YOUR TASK:
Output only the lines below from the one containing "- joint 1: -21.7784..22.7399" to the one containing "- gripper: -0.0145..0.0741", exactly as written, both ends kept.

INFORMATION PROVIDED:
::::::

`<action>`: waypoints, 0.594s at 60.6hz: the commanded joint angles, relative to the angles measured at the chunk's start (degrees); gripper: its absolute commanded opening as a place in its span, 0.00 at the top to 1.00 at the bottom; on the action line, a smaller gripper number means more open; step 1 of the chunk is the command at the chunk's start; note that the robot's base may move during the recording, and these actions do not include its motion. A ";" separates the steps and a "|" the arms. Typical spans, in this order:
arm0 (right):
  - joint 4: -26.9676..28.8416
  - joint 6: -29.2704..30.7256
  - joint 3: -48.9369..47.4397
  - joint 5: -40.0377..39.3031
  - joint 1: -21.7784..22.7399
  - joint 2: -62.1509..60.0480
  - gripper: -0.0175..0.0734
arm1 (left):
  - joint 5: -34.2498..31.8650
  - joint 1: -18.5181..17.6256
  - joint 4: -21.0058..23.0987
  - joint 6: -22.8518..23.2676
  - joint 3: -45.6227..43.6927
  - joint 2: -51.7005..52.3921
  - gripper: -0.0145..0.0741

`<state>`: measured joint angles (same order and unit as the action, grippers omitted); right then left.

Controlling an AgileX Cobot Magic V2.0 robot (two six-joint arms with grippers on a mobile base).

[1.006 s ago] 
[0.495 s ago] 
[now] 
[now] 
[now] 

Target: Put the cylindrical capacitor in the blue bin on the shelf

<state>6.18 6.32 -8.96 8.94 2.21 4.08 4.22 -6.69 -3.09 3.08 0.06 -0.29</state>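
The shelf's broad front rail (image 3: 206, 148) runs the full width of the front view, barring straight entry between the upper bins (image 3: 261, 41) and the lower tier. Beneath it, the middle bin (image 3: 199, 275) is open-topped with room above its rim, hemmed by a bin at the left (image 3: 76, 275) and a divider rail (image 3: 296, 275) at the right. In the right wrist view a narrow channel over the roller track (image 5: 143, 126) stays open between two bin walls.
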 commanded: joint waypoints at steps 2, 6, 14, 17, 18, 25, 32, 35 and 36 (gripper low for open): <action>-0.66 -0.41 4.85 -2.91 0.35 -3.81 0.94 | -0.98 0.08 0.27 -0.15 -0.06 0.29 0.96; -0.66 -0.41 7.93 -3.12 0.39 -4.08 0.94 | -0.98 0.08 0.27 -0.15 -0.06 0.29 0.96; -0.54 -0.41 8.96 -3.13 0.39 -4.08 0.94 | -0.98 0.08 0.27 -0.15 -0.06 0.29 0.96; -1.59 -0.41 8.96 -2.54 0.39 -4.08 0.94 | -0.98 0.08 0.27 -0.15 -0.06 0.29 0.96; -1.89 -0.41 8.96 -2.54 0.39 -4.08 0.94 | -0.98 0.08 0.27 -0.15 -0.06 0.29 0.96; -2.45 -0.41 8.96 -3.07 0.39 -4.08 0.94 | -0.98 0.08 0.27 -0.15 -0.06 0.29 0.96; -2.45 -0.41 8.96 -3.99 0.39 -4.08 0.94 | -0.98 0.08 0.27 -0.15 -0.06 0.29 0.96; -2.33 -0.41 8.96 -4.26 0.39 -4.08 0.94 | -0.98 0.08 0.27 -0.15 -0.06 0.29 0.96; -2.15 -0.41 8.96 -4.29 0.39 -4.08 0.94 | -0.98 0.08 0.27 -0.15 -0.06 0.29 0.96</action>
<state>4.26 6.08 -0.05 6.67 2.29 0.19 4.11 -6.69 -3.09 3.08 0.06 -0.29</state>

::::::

TASK RESPONSE:
  - joint 1: -21.7784..22.7399
  - joint 2: -62.1509..60.0480
  - gripper: -0.0175..0.0734
arm1 (left):
  - joint 5: -34.2498..31.8650
  - joint 1: -18.5181..17.6256
  - joint 4: -21.0058..23.0987
  - joint 6: -22.8518..23.2676
  - joint 3: -45.6227..43.6927
  - joint 2: -51.7005..52.3921
  - gripper: -0.0145..0.0741

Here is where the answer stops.